*** Opening of Data shown ***

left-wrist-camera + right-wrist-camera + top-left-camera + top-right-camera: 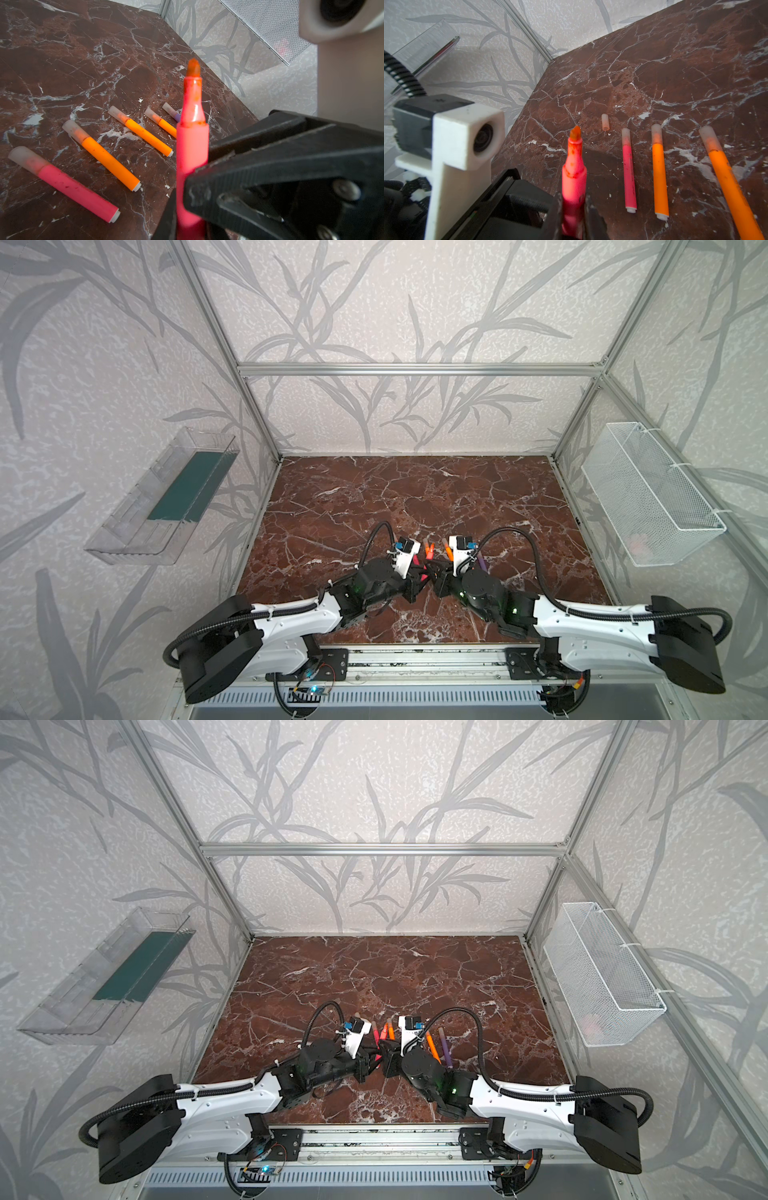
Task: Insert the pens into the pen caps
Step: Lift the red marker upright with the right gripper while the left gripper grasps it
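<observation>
An uncapped red-pink pen (pixel 192 145) with its orange-stained tip bare stands between both grippers, above the marble table. My left gripper (pixel 187 207) is shut on its lower barrel, and my right gripper (pixel 574 205) is shut on the same pen (pixel 574 176). In both top views the two grippers meet at the table's front middle (pixel 426 572). One loose pen cap (pixel 605 122) lies beyond the pen's tip. Capped pens lie in a row: a red-pink one (pixel 629 172), orange ones (pixel 659 176) (pixel 729 178) (pixel 166 125) and a purple one (pixel 174 114).
A white wire-mesh basket (pixel 652 493) hangs on the right wall and a clear plastic tray (pixel 166 497) on the left wall. The brown marble table (pixel 374 497) stretches bare behind the arms. Each wrist camera housing sits close to the other gripper.
</observation>
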Robot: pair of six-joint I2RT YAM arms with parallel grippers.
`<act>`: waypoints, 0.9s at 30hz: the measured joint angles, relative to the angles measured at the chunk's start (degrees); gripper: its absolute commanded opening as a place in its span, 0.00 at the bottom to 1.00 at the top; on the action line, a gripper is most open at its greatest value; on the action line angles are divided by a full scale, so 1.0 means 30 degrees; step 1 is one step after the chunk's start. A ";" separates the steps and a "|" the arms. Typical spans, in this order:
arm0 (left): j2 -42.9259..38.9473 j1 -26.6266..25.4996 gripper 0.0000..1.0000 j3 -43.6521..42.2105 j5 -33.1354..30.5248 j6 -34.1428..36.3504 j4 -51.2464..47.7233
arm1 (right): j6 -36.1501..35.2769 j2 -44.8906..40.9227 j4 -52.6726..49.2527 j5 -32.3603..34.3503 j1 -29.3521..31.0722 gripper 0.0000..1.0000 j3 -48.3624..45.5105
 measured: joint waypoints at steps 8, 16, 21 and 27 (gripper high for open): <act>0.0160 -0.0044 0.00 0.0299 0.0678 0.0423 0.0022 | -0.0153 0.0000 -0.0211 0.0962 0.0146 0.30 0.0430; 0.0160 -0.0670 0.00 0.0597 0.0969 0.1275 -0.0350 | -0.0182 0.0073 -0.0211 0.1916 0.0182 0.22 0.0495; 0.0153 -0.0882 0.01 0.0678 0.0889 0.1617 -0.0379 | 0.0007 0.0109 -0.0204 0.2266 0.0182 0.08 0.0539; 0.0160 -0.0947 0.17 0.0678 0.0663 0.1814 -0.0401 | 0.0765 0.0109 0.0517 0.2186 0.0189 0.00 0.0124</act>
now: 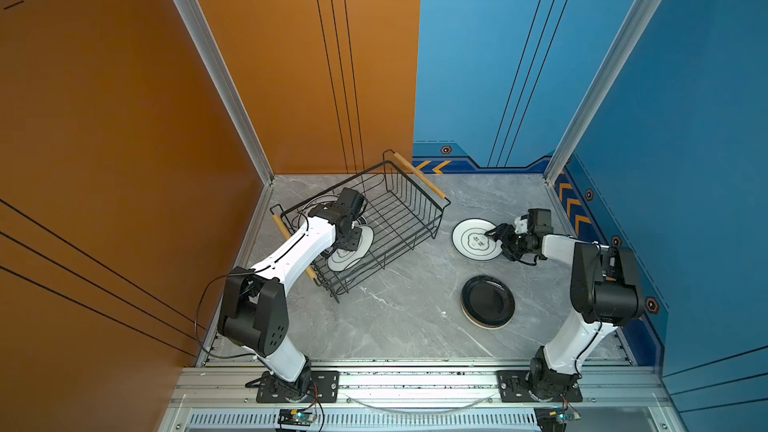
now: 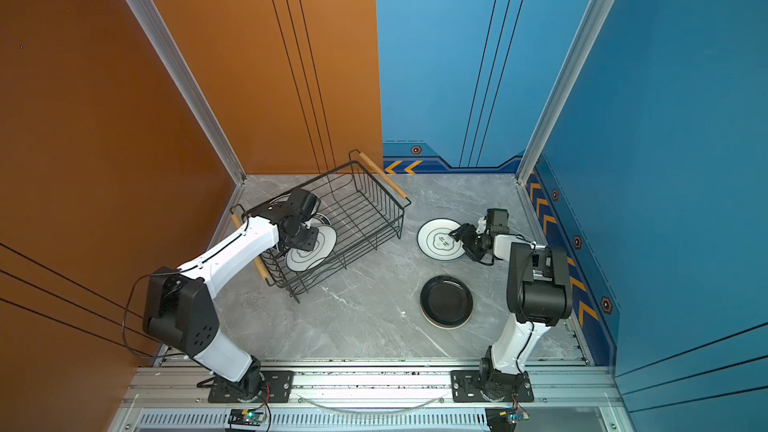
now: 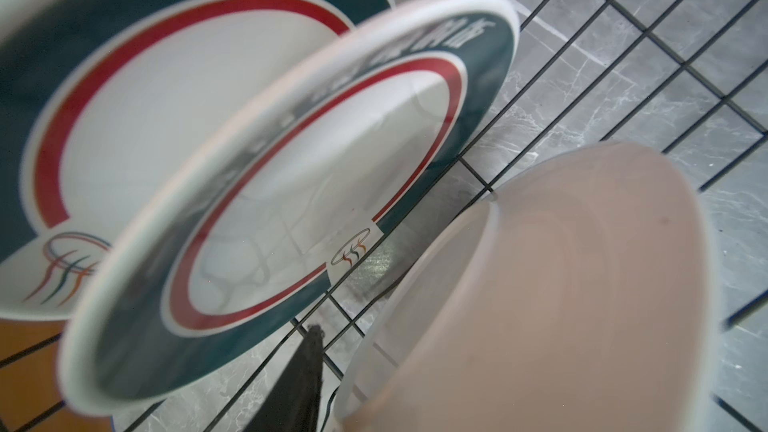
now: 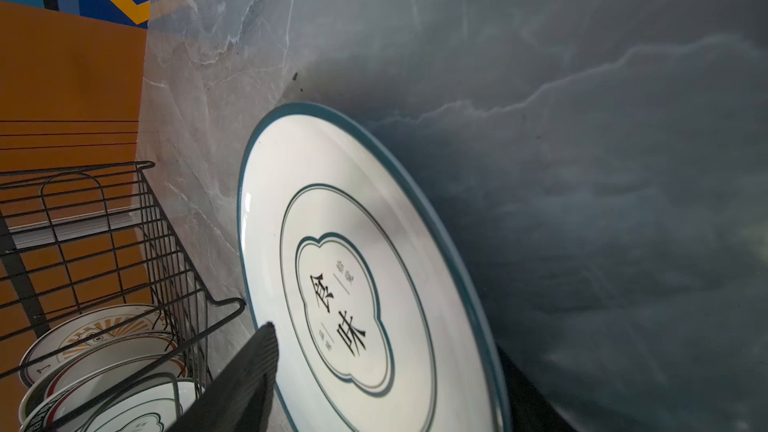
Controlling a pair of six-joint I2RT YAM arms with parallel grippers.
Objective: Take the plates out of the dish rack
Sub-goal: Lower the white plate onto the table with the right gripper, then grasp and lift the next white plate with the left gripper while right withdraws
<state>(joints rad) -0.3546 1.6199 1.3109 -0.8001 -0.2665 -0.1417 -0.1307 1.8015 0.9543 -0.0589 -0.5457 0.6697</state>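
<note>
Most of the left gripper [image 1: 348,247] is masked by its own wrist in both top views, where it dips into the dish rack [image 1: 415,218] at 10 o'clock on the marble tabletop [image 1: 395,317]. Its wrist view shows one dark finger [image 3: 309,371]; the other is lost behind a blurred pale plate [image 3: 561,284], so I cannot tell whether that pincer is clamped on the rim or only set around it. Two green-banded plates [image 3: 311,184] lean on edge there, soft with blur, the farther one cut off by the frame. A cloud-outline plate [image 1: 343,263] lies half hidden beneath the gripper. The left arm rises from 7 o'clock, elbow high, forearm slanting toward 1 o'clock over the rack's wooden handle [image 1: 310,274]. The right arm stands at 5 o'clock, folded, forearm pointing toward 9 o'clock. The right gripper [image 1: 496,236] sits low at the 3 o'clock rim of the teal-rimmed plate [image 1: 473,238], which lies flat at 2 o'clock; its fingers [image 4: 249,376] stand wide apart, gripping nothing. Black plates [image 1: 488,303] are stacked at 4 o'clock, their count unclear.
</note>
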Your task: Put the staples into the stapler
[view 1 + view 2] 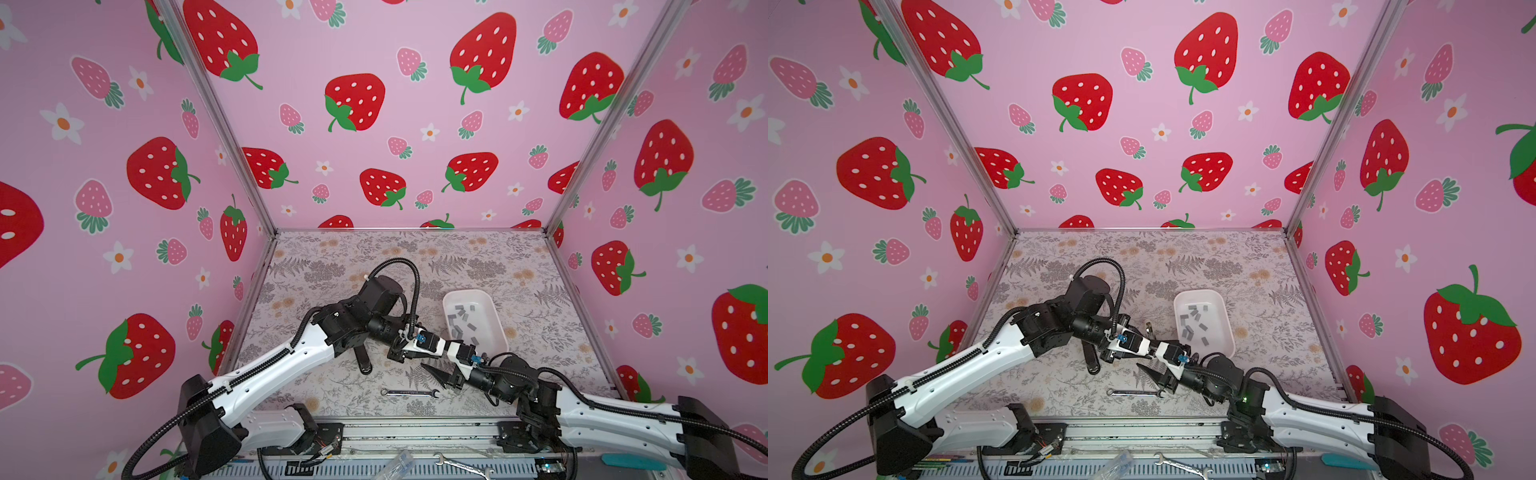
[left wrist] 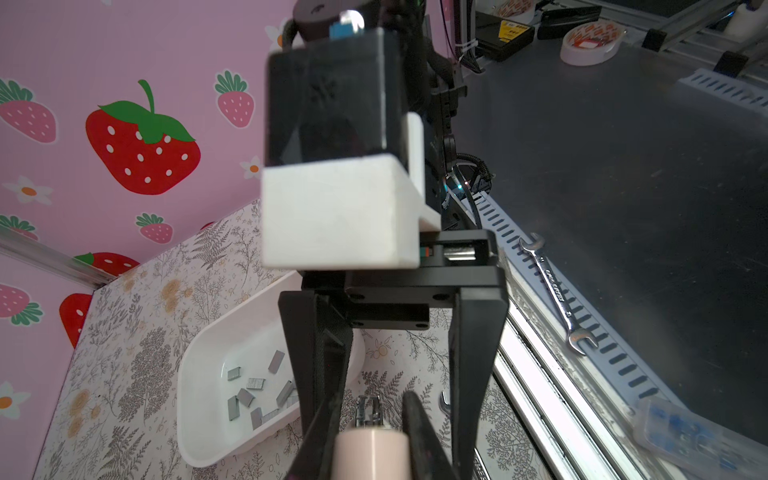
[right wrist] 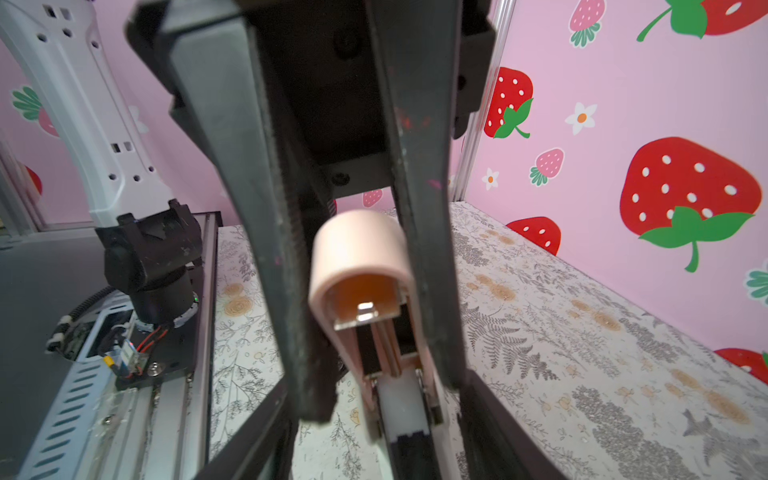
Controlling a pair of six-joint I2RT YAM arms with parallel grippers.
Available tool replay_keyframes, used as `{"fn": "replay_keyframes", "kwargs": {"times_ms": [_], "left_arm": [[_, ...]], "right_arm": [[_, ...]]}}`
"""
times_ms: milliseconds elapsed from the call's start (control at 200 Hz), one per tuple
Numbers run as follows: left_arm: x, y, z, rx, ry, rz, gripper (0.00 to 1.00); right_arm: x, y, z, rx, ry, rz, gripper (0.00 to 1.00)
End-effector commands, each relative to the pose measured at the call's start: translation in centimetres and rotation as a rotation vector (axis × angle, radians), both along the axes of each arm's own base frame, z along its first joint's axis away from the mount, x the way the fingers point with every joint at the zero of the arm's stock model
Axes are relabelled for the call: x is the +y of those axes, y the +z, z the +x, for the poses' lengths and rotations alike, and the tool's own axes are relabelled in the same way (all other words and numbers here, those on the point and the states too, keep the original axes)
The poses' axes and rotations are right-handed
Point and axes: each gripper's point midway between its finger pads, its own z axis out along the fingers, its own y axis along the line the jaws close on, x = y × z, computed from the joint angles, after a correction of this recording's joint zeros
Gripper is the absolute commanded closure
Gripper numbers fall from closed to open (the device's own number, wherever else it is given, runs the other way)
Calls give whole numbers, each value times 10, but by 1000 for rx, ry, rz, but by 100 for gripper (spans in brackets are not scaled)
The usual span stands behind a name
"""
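The left fingers (image 2: pixel 417 428) are closed on the stapler (image 2: pixel 370 453), gripping its pink body; the right fingers (image 3: pixel 428 249) stand apart around its pink top, one touching it, the other just clear; the staples (image 1: pixel 458 330) lie loose in the tray (image 1: pixel 496 328), beyond both grippers and apart from all fingers; a wrench (image 1: pixel 409 392) lies nearer the front edge.

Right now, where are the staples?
In both top views the staples lie loose in the white tray, right of centre on the table, beyond the silver wrench.
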Motion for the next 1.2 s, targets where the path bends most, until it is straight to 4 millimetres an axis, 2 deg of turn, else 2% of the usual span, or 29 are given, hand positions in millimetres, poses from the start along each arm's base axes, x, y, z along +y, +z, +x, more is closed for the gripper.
{"fn": "replay_keyframes", "kwargs": {"times_ms": [0, 30, 140, 260, 280, 355, 430, 500, 545, 650, 680, 735, 840, 915, 1056, 1196], "left_arm": [[1, 7, -8, -2, -46, -20, 100], [1, 8, -8, -5, -47, -21, 100], [2, 8, -8, -9, -47, -27, 100], [2, 8, -7, -13, -38, -24, 100], [2, 8, -6, -17, -34, -25, 96], [2, 9, -2, -32, -8, -34, 70], [3, 14, 5, -53, 33, -67, 55], [4, 20, 19, -50, 113, -112, 36], [8, 29, 31, -47, 169, -147, 30], [23, 45, 67, -37, 331, -192, 29], [30, 49, 79, -39, 388, -202, 29], [44, 55, 98, -57, 476, -218, 29], [71, 55, 132, -125, 627, -228, 28], [91, 50, 153, -171, 728, -221, 27], [123, 45, 177, -242, 863, -182, 27], [140, 38, 185, -297, 893, -154, 26]], "right_arm": [[4, 19, 1, -33, -6, 44, 47], [4, 20, 1, -32, -6, 46, 48], [3, 21, 2, -31, -10, 48, 63], [0, 22, 2, -26, -19, 58, 74], [0, 21, 2, -24, -19, 58, 75], [-1, 21, 3, -11, -26, 63, 77], [-2, 20, 8, 19, -51, 70, 79], [1, 18, 10, 62, -60, 69, 81], [4, 15, 11, 92, -62, 59, 83], [11, 8, 17, 176, -103, 41, 86], [16, -3, 18, 209, -115, 12, 87], [21, -10, 20, 251, -136, -7, 87], [32, -26, 27, 353, -217, -56, 89], [37, -46, 37, 448, -301, -107, 91], [51, -80, 40, 567, -372, -192, 100], [57, -104, 45, 643, -435, -224, 100]]}}
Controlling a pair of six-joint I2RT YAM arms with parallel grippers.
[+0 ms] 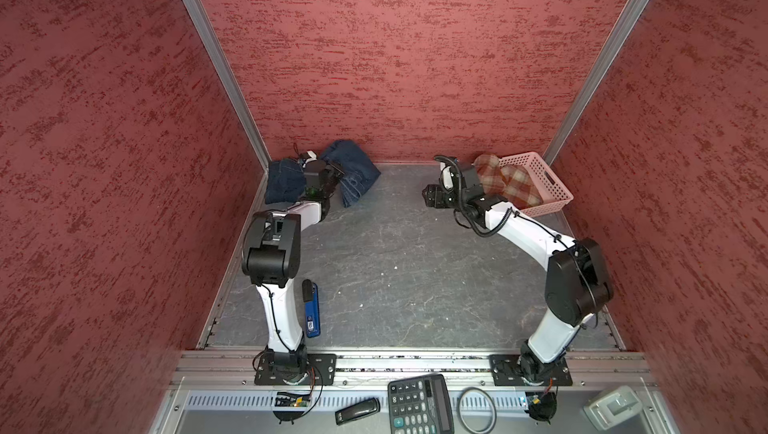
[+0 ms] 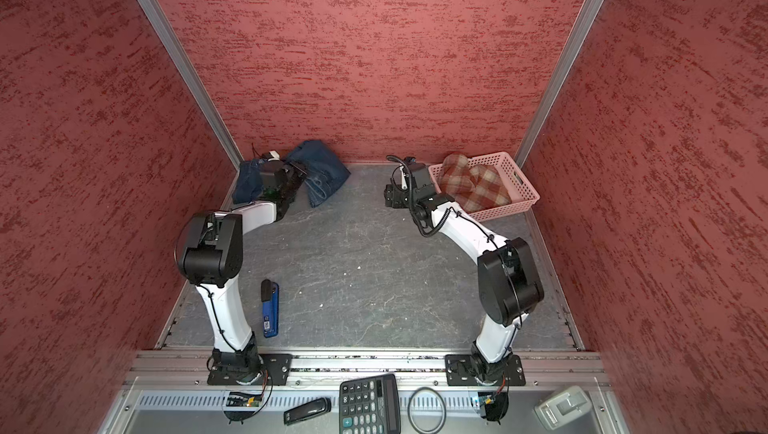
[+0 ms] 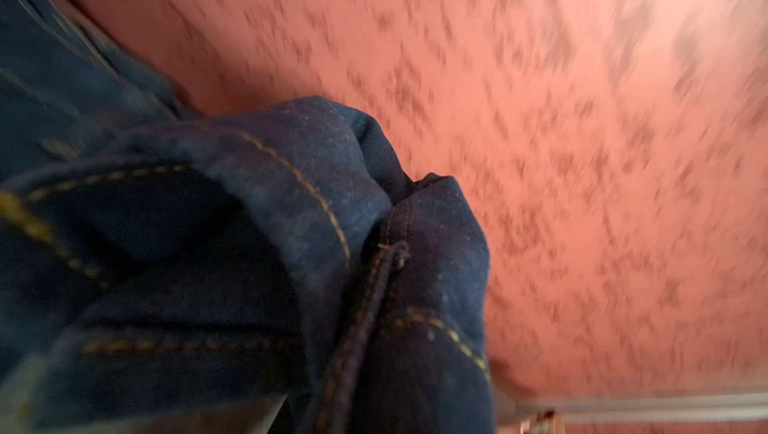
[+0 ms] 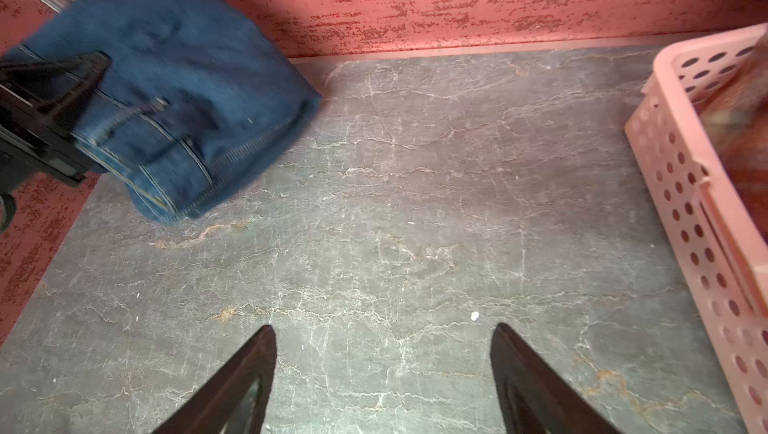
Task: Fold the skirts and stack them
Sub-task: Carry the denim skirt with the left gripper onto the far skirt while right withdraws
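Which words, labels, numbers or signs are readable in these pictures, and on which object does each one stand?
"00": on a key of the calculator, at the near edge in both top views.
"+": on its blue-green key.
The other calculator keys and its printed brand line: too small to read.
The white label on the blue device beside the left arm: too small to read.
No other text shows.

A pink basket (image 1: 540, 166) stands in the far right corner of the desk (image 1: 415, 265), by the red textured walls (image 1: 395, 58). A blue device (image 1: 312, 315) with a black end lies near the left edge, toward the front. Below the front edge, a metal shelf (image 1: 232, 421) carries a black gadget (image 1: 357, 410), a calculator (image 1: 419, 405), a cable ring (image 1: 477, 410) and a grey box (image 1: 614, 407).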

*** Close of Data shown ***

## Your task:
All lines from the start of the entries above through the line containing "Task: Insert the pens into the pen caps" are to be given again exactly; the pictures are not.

## Solution to this task:
left-wrist-camera + right-wrist-camera + top-left-camera + top-right-camera: 
Task: Insert the pens into the pen caps

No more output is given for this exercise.